TASK PROMPT | Give only the number of lines in these records that include "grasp".

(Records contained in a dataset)
⁂
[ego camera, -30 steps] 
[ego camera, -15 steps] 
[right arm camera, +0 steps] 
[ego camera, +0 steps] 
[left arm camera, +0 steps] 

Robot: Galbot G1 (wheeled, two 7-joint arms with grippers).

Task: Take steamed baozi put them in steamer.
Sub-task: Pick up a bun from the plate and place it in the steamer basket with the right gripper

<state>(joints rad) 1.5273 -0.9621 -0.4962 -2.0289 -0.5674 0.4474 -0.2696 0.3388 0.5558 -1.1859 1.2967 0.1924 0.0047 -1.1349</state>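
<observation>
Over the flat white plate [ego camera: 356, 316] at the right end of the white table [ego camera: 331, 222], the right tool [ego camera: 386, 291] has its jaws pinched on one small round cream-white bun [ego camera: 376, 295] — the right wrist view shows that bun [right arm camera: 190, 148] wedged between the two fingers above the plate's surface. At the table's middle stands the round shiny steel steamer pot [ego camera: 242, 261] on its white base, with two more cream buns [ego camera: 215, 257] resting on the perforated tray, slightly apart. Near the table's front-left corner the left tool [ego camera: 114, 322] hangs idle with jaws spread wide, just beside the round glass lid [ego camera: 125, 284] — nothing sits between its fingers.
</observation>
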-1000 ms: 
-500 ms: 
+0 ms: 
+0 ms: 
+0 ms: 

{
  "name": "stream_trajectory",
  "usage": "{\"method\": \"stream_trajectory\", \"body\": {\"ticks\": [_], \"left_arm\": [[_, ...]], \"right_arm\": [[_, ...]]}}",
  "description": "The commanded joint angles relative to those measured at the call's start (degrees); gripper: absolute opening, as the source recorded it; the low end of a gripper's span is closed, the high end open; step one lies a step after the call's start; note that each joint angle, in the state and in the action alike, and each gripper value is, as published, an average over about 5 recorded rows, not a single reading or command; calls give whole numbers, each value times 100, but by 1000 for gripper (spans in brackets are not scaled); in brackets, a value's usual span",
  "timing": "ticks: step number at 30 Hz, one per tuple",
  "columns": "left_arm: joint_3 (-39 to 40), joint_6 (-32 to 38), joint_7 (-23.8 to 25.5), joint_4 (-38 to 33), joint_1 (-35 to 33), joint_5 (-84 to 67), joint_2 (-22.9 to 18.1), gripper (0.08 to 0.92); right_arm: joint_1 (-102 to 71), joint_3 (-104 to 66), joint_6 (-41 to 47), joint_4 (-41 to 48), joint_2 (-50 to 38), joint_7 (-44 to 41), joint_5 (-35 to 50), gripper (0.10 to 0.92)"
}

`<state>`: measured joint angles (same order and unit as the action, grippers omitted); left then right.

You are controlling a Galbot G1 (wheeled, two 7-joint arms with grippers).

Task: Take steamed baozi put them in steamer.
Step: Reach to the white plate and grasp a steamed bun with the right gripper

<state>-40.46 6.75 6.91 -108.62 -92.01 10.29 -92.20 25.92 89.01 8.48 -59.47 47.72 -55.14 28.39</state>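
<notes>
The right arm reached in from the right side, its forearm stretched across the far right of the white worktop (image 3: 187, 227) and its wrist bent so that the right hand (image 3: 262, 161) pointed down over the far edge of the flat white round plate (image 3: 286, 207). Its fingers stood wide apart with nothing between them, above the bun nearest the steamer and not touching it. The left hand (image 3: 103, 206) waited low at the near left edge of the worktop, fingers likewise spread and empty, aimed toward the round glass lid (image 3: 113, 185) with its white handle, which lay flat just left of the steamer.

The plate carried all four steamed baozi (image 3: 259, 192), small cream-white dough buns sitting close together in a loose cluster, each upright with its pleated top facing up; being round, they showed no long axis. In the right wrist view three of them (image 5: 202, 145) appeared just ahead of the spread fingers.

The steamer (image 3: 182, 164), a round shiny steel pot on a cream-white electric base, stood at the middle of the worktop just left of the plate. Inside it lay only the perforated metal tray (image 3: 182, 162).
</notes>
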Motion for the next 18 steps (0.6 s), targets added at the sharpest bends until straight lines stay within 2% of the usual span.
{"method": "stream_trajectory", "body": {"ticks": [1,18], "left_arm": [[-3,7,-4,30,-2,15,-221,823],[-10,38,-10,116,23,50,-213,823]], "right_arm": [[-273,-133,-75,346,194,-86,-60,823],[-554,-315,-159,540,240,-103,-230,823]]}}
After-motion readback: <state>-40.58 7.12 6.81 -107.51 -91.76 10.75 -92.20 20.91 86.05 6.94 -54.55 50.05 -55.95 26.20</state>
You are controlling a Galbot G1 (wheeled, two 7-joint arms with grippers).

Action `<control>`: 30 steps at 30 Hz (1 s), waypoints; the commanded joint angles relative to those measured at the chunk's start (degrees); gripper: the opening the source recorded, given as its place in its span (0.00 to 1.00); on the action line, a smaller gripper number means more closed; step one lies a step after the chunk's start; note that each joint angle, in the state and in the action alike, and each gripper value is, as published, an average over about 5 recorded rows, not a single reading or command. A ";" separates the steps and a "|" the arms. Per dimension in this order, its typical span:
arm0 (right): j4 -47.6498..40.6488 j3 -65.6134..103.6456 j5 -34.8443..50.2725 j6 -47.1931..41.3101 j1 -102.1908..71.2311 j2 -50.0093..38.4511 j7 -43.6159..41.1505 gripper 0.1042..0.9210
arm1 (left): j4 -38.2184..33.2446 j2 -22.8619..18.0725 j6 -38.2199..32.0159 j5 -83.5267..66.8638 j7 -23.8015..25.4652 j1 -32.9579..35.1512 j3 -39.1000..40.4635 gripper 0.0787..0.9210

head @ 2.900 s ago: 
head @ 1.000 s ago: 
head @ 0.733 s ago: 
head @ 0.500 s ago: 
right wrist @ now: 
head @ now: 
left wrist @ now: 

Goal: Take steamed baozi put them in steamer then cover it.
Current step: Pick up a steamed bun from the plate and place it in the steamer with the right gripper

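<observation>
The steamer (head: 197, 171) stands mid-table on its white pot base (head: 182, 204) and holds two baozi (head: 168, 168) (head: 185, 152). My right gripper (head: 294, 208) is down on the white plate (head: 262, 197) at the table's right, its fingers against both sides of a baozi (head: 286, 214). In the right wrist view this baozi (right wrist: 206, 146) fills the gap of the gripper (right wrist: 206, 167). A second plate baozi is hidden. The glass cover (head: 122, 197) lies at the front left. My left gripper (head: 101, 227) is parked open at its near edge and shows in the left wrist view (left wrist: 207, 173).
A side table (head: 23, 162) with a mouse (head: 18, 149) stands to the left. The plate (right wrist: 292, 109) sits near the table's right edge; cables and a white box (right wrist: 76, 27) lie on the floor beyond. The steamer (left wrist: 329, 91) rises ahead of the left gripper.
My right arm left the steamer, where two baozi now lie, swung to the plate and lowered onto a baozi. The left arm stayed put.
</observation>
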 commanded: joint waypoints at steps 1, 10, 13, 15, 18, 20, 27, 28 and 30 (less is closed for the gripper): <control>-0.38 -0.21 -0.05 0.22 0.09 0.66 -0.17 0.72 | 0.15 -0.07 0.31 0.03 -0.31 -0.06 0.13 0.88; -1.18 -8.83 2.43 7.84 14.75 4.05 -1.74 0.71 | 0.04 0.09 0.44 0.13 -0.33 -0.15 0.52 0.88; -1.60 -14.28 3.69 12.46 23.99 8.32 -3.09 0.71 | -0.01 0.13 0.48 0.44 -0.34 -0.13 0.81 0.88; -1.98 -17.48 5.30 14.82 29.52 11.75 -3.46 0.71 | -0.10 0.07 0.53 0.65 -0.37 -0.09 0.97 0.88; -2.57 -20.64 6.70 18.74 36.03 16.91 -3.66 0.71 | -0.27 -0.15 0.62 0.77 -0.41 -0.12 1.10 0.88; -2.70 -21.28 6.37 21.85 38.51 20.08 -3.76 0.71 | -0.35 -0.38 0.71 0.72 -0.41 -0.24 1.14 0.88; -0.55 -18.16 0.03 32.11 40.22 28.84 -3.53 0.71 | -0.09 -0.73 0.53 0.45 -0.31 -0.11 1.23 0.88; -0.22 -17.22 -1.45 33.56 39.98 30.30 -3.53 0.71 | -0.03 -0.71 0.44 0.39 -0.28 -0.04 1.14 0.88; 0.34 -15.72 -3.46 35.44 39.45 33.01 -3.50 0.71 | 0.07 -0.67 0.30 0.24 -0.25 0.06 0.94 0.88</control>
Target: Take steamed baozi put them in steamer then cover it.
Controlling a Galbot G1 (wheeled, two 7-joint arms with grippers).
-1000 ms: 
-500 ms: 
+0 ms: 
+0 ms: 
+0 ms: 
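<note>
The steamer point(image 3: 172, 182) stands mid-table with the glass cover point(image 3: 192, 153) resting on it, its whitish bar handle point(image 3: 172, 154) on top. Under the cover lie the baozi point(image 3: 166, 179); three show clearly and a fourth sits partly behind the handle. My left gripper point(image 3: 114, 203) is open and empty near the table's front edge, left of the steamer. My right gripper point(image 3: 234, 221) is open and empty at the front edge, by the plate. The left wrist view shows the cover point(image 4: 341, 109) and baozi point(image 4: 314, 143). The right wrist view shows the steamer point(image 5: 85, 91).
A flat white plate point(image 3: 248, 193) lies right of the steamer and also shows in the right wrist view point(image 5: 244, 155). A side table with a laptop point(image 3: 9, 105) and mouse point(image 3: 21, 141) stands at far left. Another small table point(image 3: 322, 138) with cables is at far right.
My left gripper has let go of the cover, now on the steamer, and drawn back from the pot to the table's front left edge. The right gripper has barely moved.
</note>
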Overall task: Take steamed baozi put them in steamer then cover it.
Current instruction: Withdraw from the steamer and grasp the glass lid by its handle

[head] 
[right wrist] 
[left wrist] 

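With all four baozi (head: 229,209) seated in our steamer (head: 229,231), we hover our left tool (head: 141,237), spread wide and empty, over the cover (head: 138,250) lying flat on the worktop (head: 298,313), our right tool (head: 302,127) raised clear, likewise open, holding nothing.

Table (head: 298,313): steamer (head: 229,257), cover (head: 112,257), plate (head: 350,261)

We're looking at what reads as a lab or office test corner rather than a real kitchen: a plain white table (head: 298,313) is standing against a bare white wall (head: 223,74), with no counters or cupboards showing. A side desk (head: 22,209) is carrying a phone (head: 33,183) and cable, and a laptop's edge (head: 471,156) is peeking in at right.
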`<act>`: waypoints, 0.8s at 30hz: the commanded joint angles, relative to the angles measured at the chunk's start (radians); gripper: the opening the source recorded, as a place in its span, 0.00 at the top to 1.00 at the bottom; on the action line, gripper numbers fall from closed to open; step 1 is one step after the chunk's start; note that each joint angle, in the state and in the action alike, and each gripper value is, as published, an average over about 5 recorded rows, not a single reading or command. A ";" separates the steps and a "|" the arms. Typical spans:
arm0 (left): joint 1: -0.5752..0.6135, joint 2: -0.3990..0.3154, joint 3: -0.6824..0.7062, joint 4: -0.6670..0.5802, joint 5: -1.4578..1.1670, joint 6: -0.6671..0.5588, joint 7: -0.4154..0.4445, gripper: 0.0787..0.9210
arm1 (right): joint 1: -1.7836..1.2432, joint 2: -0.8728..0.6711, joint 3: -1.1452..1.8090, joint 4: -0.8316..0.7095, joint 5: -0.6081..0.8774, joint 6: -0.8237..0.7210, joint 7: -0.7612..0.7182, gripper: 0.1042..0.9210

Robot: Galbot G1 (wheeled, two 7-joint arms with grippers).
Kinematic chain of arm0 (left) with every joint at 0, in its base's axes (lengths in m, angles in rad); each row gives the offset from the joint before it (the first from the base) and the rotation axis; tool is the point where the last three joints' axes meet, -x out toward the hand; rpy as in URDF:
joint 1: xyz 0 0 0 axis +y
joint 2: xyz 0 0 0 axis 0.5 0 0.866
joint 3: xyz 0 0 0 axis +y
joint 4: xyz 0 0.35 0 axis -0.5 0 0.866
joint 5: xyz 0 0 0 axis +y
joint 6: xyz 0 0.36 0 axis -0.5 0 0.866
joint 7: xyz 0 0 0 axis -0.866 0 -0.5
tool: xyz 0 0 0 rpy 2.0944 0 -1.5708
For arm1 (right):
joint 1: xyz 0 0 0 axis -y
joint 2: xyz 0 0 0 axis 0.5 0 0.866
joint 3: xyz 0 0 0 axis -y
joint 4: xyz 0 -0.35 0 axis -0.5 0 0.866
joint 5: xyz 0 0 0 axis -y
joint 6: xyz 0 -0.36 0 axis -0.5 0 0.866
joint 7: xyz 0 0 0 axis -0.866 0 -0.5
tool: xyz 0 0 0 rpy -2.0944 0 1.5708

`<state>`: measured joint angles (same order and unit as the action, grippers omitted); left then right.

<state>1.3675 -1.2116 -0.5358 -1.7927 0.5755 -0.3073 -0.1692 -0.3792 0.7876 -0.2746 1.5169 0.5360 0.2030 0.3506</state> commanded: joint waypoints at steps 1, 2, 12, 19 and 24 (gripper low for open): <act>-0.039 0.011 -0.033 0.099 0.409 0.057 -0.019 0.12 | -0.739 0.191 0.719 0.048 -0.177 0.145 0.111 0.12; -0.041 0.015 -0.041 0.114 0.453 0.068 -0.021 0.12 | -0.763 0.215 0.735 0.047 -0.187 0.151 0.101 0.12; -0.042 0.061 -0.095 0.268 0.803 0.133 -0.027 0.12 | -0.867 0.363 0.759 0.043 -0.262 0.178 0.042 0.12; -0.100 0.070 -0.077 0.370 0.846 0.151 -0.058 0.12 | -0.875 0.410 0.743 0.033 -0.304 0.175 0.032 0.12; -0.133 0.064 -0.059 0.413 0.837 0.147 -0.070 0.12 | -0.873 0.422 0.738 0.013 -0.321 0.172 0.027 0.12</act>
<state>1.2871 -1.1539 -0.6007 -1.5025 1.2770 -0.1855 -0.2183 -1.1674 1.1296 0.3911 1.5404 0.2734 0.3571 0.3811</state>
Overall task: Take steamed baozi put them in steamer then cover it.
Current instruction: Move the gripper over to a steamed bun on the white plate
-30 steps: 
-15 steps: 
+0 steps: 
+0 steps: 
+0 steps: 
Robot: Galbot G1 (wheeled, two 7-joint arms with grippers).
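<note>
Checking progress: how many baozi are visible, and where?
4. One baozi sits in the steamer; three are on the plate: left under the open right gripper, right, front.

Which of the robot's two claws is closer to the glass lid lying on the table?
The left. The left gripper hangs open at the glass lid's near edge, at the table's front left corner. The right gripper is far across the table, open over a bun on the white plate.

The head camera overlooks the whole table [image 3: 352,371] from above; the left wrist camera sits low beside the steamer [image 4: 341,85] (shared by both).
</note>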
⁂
ANSWER TO THE EXERCISE | 2